- [ABOUT THIS EXERCISE]
Reproduce verbatim the lines of the material below, starting at the line with "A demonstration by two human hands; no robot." and ending at the line with "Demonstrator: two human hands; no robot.", both inclusive; skip the rest.

▬▬▬

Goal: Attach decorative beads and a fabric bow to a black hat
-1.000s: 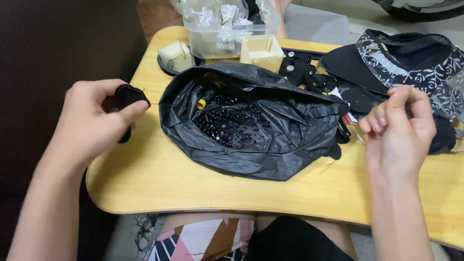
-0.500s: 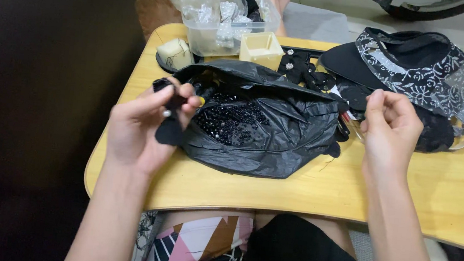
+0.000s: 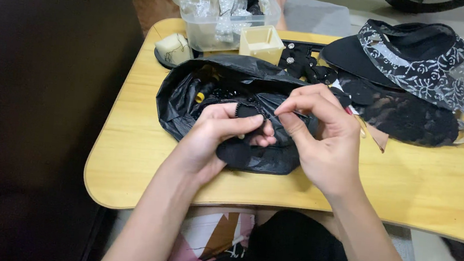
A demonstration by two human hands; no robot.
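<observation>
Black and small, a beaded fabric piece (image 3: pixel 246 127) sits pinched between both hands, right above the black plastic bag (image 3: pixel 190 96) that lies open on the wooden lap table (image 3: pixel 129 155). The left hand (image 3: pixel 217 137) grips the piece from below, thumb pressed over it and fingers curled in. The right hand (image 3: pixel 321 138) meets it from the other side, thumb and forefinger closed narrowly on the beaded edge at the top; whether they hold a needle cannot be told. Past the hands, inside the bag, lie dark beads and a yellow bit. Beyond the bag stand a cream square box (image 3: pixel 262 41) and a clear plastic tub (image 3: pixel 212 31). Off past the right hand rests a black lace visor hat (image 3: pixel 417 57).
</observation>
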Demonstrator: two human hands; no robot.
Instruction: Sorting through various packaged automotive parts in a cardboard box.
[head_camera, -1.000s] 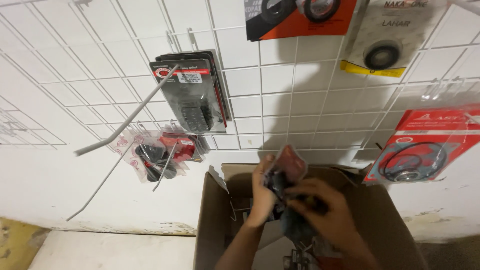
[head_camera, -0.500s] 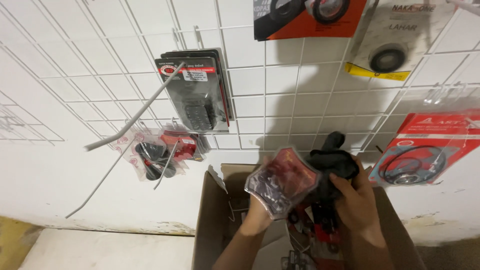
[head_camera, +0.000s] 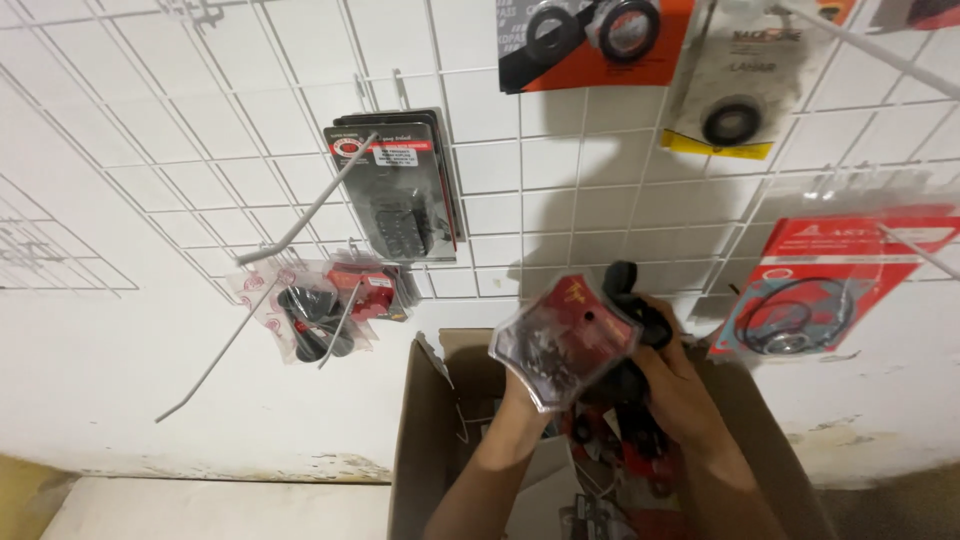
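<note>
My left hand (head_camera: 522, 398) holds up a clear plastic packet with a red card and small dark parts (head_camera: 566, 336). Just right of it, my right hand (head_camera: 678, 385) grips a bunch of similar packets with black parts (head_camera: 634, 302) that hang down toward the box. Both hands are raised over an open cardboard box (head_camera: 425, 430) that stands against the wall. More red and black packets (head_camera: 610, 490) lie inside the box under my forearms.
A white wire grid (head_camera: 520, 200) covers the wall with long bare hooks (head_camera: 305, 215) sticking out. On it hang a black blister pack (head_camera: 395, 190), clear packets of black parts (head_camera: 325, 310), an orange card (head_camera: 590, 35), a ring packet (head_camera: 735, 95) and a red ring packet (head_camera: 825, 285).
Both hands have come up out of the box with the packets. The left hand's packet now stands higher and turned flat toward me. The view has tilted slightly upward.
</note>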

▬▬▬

- [RESPONSE AREA]
A demonstration by two human hands; no robot.
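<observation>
Black and small, a beaded fabric piece (image 3: pixel 246 127) sits pinched between both hands, right above the black plastic bag (image 3: pixel 190 96) that lies open on the wooden lap table (image 3: pixel 129 155). The left hand (image 3: pixel 217 137) grips the piece from below, thumb pressed over it and fingers curled in. The right hand (image 3: pixel 321 138) meets it from the other side, thumb and forefinger closed narrowly on the beaded edge at the top; whether they hold a needle cannot be told. Past the hands, inside the bag, lie dark beads and a yellow bit. Beyond the bag stand a cream square box (image 3: pixel 262 41) and a clear plastic tub (image 3: pixel 212 31). Off past the right hand rests a black lace visor hat (image 3: pixel 417 57).
</observation>
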Demonstrator: two human hands; no robot.

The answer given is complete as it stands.